I Forgot My Aliyah Anniversary
Guest blog by Yaffa Abadi
They say the more time you spend in Israel, the more Israeli you become.
Usually, my Aliyah anniversary brings about a wave of emotions. Year one saw me seated at Shuk Machane Yehuda surrounded by new faces doing lehaims until the bartender cut us off. I was so amazed that I had stuck around a whole year, it seemed surreal.
Anniversary year two, three, and four shared similar themes. Yes, the alcohol consumption decreased as my liver got older and I slowly transformed from student to functioning member of society, but the sentiment was there- WOW, you’ve done another year.
But last month, June 28th came and went like any other day. I woke up, went to work, and was snuggled in bed by 11 pm. It was only when Facebook alerted me of my memories the next morning that it dawned on me- five years baby!
Over-emotional Aliyah sob stories used to be my soup of the day, just look at my Times of Israel blog which got me tons of random Shabbat invitations. But I like to think I’ve grown out of that (not that there’s anything wrong with inspiring Aliyah stories, I just abused that privilege a few too many times.)

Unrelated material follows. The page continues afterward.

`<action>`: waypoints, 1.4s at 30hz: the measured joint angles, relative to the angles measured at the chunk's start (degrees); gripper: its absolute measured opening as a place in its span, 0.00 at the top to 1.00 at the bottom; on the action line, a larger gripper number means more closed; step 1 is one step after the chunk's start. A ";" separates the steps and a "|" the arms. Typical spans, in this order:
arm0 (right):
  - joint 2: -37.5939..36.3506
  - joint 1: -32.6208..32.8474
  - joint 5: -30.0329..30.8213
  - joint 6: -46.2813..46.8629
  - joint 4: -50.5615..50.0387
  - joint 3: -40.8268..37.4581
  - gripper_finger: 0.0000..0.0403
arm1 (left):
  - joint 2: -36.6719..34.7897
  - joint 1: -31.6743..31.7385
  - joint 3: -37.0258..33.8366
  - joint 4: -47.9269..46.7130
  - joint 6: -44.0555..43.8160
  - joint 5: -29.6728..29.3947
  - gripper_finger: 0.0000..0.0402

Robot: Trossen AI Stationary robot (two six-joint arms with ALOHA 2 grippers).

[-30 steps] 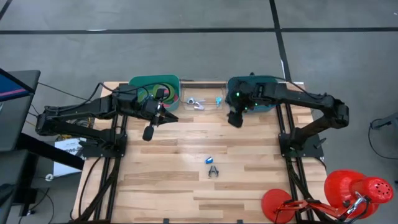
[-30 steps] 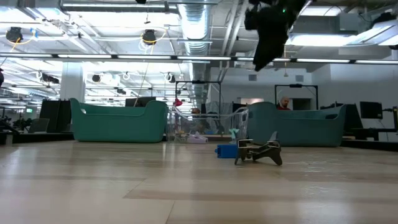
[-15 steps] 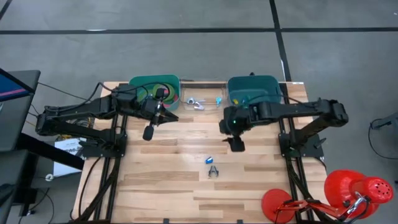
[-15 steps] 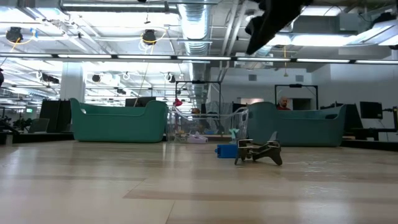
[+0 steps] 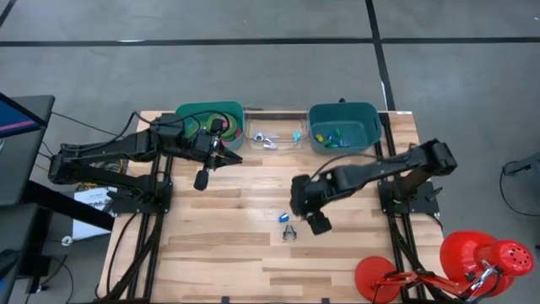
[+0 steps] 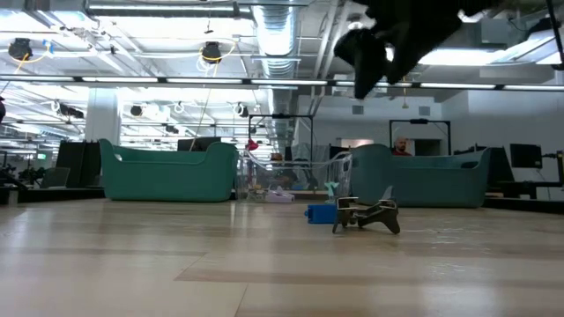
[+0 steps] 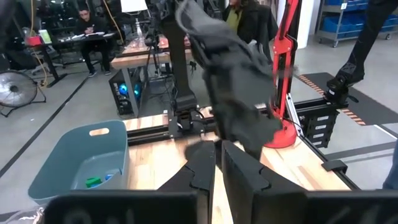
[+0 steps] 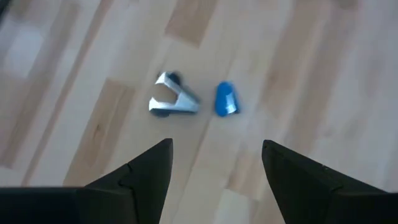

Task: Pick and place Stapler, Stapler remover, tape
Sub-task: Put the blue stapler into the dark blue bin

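A small blue stapler (image 5: 283, 217) and a dark metal staple remover (image 5: 289, 232) lie side by side on the wooden table's middle. They also show in the right wrist view, the stapler (image 8: 225, 99) beside the remover (image 8: 174, 102). My right gripper (image 5: 312, 213) hovers open just right of them, above the table, fingers apart (image 8: 214, 146). The tape rolls (image 5: 202, 127), green with a pinkish-red bit, lie in the left green bin (image 5: 187, 111), partly hidden by my left arm. My left gripper (image 5: 226, 157) waits shut beside that bin.
A right green bin (image 5: 369, 118) at the far edge holds small coloured pieces. A clear tray (image 5: 274, 138) with small pieces sits between the two bins. A red lamp (image 5: 472, 257) stands at the table's near right corner. Bare wood surrounds the stapler and remover.
My right gripper has swung from above the right bin toward the table's near edge and leftward, ending beside the stapler and staple remover. The stapler and remover have stayed where they were.
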 joint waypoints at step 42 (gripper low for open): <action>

So, this is going to be an UN-inspiring, UN-emotional look at the last five years that’s landed me at this point: forgetting my Aliyah-anniversary
Over the past five years, there have been struggles...sitting through Philosophy courses in Hebrew when I could barely read a street sign. Moving apartments with my twiggy arms seven times in four years. heartbreak and loneliness without a mother’s arms to fall into at the end of the day…. Yeah, it can suck.
There have been adventures... Camping in the middle of the desert looking at the freckled skies. Getting stranded in the West Bank and baking bread with the charming residents who helped us get home. Celebrating birthdays as sirens raged on in the background and hiking from one side of the country to another with nothing but a backpack double my size.
And there have been oh so many Joys. Birthdays, weddings, graduations, engagements, creating memories with friends who are my family.
So, when I lay in bed the morning after June 28th, with my beautiful fiancé still sleeping next to me, in an apartment that I’m proud of, with a job I am excited to get too, I feel a sense of relief that I did not celebrate this year’s Aliyah anniversary,
Maybe, just maybe that means something has shifted. Maybe that means I am finally settled and that, on its own, is a celebration.